Professor Steve Jones, of University College London, said revellers behaved like Cro-Magnon man, who lived in Europe 40,000 years ago. The warning came as one of London’s best-known music promoters, Vince Power, voiced concern that Camden Town’s creative energy was being “smothered”.
The latest debate about street behaviour kicked off on BBC Radio 3’s Night Waves cultural review on Tuesday.
Professor Jones, a respected academic who lives in Camden Town, said: “I walk through Camden Town of an evening and often think I’m surrounded by Cro-Magnons rather than modern humans. They behave in exactly the same way. They behave in an entirely irresponsible and repellent way which no doubt they did 50,000 years ago.”
Cro-Magnons were similar to present-day man in physique but lived in huts and hunted for food. They survived Neanderthals, who were more backward than homo sapiens.

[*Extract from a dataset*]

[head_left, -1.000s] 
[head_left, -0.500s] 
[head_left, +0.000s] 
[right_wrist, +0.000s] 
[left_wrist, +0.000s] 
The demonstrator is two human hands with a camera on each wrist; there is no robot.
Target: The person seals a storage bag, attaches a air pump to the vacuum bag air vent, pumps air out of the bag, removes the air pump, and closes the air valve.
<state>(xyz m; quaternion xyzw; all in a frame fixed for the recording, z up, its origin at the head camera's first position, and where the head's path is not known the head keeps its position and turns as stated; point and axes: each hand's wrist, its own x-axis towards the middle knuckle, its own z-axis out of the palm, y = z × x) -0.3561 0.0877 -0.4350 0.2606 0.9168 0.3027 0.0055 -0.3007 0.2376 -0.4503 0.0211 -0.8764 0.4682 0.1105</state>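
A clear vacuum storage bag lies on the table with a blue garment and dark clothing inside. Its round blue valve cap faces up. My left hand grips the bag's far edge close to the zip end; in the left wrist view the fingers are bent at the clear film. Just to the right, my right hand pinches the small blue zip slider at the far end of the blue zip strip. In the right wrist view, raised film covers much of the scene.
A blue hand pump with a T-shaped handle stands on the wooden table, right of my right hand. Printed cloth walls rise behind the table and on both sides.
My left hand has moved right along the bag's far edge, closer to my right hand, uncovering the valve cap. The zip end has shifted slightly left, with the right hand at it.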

Professor Jones’s comments were picked up by neurologist and opera director Sir Jonathan Miller, a fellow guest on the show.
Sir Jonathan, who lives in Gloucester Crescent, has been a critic of Camden Town street life. He compared behaviour today with that of 50 years ago.
“It’s a peculiar form of repellent behaviour in Camden Town,” he said. “Having lived there for more than 50 years I can see how different the Cro-Magnon behaviour in the streets now is from the behaviour of these comparatively primitive people 50 years ago when I first moved here.”
Meanwhile, in an interview with the New Journal, Mr Power, who has moved to Primrose Hill, called on the Town Hall to help put the spark back into Camden Town.
He said: “The energy of Camden is beginning to be smothered. I blame the councillors. They don’t seem to have any overall strategy for Camden. I remember going to the Roundhouse and seeing weird bands. There were loads of hippies and squatters in the 1960s.”
Mr Power is credited with helping to establish artists such as The Pogues and Billy Bragg by showcasing them while he was at the helm of his Mean Fiddler chain of venues, which he sold in 2005.
He said: “The perception is that everyone is on drugs but it’s not true. In any case we should be allowed to suffer the consequences in my opinion.
“I suppose if the drug dealers know there are 20,000 kids coming to Camden it’s an easy target.
“There used to be bank raids every Friday but now there are easier ways to make money. But I’m concerned that the whole thing [Camden Town] will eventually be developed and we’ll just end up with several Top Shops, a few Matalans and a couple of Starbucks.”